Par souci de repeupler ses terres après les invasions normandes, le duc de Bretagne, Geoffroy Ier, donne le territoire de Livré à l'abbaye de Saint-Florent de Saumur durant la première décennie de l’An Mil. Un prieuré est attesté dès 1023 et une première chapelle aurait été édifiée à l´ouest des bâtiments actuels dans le bois de Breil-Saint-Samson. Une mention du début du XIIe siècle du pape Callixte II (1119-1124) confirme en effet à l'abbaye Saint-Florent de Saumur la possession du prieuré de Livré avec son église Notre-Dame ainsi qu'une autre église appelée la Chapelle. Cette dernière correspondrait à la première chapelle Saint-Mauron. Devenue vétuste, cette chapelle aurait été reconstruite à l’emplacement actuel vers le début du XVIe siècle. C´est d´ailleurs à cette époque que les prieurs de Livré-sur-Changeon aliénèrent la métairie de Saint-Mauron mais les jésuites la rachetèrent en 1626 au profit du collège de Rennes. Il faut attendre le 26 mai 1606 pour que l'abbaye de Saint-Florent de Saumur abandonne définitivement son prieuré de Livré pour l’unir au collège des Jésuites de Rennes créé en 1604. La métairie de Saint-Mauron comprend alors un corps de logis, une chapelle, des jardins, une cour, un bois de haute futaie appelé Breil-Saint-Mauron, des prés etc.. Le tout représentait 118 journaux de terre. Les Jésuites quittèrent Livré en 1762 suite à la fermeture des collèges jésuites. La gestion et les biens du prieuré de Livré sont alors confiés aux fermiers généraux jusqu’en 1790 puis vendus comme biens nationaux 3 ans plus tard. La métairie de Saint-Mauron fut vendue à Paul-François la Selle Châteaubourg de Fougères pour 33 800 livres. En 1828, elle appartenait à Paul de la Selle, comte de Châteaubourg.

  • Période(s)
    • Principale : 14e siècle, 15e siècle

D’axe est-ouest et de plan rectangulaire, la chapelle mesure 13,60 m de long pour 8,60 m de large en extérieur. Deux portes, une sur le pignon ouest et l’autre sur le gouttereau nord, donnent accès à l’intérieur. Celle du nord, plus petite et probablement postérieure au regard du linteau en bois, possède encore sa porte en chêne sciée avec maintien de 2 barres et larges chevilles. La porte ouest en arc-brisé ainsi que les baies trilobées de la façade sud et une niche intérieure sur le même mur, évoquent l’architecture de la première moitié du XVIe siècle. Sur le mur ouest, à droite de la porte en rentrant, un bénitier monolithe fait partie prenante de la maçonnerie. La porte ouest est largement chanfreinée. Elle est surmontée d’un corbeau sur lequel est posée une croix en granite, qui d’après sa base en « V » inversée, pourrait être l’ancienne croix du faîtage.

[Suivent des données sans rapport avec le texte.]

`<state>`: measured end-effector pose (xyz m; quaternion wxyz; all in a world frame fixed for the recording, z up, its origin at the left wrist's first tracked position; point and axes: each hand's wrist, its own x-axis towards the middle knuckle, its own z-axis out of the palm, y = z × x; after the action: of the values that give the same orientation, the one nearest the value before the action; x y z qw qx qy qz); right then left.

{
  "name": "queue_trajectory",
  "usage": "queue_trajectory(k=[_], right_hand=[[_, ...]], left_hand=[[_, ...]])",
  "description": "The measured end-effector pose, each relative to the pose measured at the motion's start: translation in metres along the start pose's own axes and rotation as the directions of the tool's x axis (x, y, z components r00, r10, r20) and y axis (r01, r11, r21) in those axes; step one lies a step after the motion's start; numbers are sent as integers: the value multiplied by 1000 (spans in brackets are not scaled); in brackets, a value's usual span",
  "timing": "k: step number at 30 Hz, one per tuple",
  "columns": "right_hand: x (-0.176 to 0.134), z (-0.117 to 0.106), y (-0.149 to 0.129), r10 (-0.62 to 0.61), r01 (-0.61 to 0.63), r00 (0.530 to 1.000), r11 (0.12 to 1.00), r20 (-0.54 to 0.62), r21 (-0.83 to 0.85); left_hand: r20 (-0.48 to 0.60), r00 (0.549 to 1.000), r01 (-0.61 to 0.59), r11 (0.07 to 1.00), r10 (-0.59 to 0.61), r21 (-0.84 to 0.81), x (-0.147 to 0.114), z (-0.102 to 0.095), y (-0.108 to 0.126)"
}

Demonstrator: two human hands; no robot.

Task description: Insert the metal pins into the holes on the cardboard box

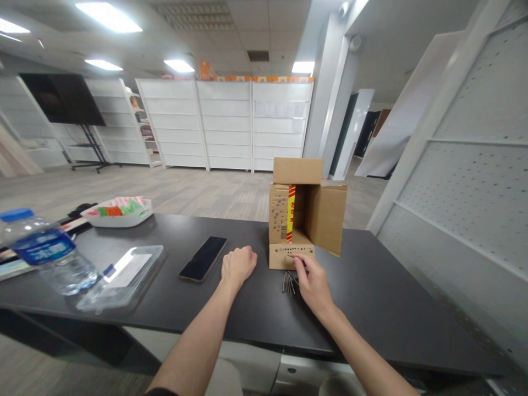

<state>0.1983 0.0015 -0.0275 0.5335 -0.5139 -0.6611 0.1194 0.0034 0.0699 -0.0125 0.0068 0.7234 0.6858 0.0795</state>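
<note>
My left hand (239, 265) rests on the dark table as a loose fist; I see nothing in it. With thumb and forefinger, my right hand (312, 279) pinches a thin nail (291, 256), its tip pointing left at the cardboard box's lower front flap (277, 260). Whether the tip touches the cardboard, I cannot tell. A row of small dark holes runs along that flap. The cardboard box (279, 212) stands open towards me, its left front panel dotted with round marks. Just below the flap, several loose nails (287, 282) lie in a small bunch beside my right hand.
A black phone (203, 259) lies left of my left hand. Farther left are a clear plastic case (124, 280), a water bottle (45, 250) and a white basket (119, 219) with colourful contents. A perforated panel (474, 148) rises at the right.
</note>
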Motion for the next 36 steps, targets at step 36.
queue_trajectory(k=[36], right_hand=[[36,20,18,-91,95,995,983,32,-156]], left_hand=[[24,1000,9,1000,-9,0,-1,-2,1]])
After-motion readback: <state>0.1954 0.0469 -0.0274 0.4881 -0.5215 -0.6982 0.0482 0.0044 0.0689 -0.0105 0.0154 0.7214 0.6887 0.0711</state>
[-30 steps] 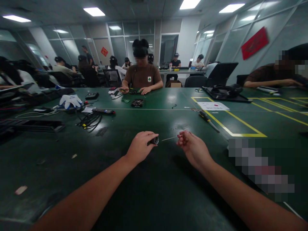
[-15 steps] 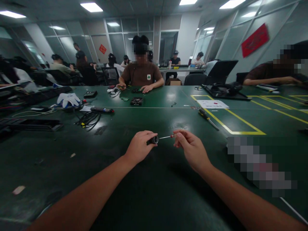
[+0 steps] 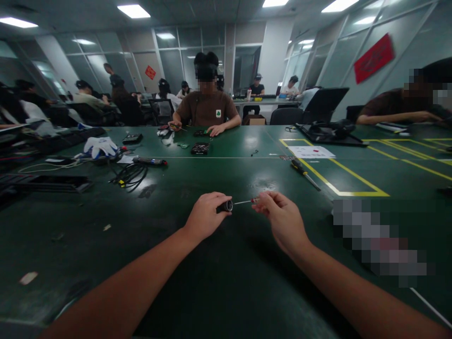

Le sol en terre battue de la chapelle laisse apparaître les vestiges d’un ancien sol en tommettes. Le plancher a été installé lorsque la chapelle est devenue une grange. Le percement d’une petite ouverture sous le faîtage du pignon ouest trouve également son origine avec la transformation de l’édifice en lieu de stockage de céréales.

La longueur en œuvre est de 11,82 m sur 6,84 m pour une superficie de 80,9 m2. Les murs de la chapelle ont une épaisseur moyenne de 88 cm pour une hauteur de 4,90 m intérieur. Avec l’insertion du plancher, le dessous des entraits se trouve à 1,16 m du niveau de circulation, il s’agit donc bien d’un espace de stockage. Trois fermes de même plan à poinçons longs, jambes de force et faux-entraits cintrés forment la charpente de comble. La numérotation d’ouest en est reprenant le marquage de la partie haute des poinçons servira de repère pour situer les fermes. La ferme n°1 est espacée d’1,20 m du mur pignon ouest et la valeur est de 1,48 m pour la ferme n°3 avec le mur pignon est. La ferme centrale se trouve respectivement à 4,56 m et 4,62 m des fermes 1 et 3 entraxes.La courbure des jambes de force et des entraits, associée au délardement des arbalétriers, forme un arc en plein cintre presque parfait. L’embrèvement à découvert des arbalétriers destiné à recevoir l’extrémité des faux-entraits cintrés et jambes de force est à peine visible tellement l’assemblage est réussi et de par sa faible profondeur (à peine 1 cm). Tous les assemblages à tenon et mortaises sont chevillés dans le sens ouest-est.Les entraits reposent sur des sablières légèrement moulurées positionnées à l’aplomb intérieur des murs. Les pièces s’assemblent à mi-bois. Des entretoises se trouvent en porte-à-faux vis-à-vis des sablières, elles permettent de raidir les fermes entres elles. Finement moulurées, elles sont assemblées aux entraits par tenon-mortaise puis chevillées par le haut, la mortaise traversante étant réservée à l’entrait.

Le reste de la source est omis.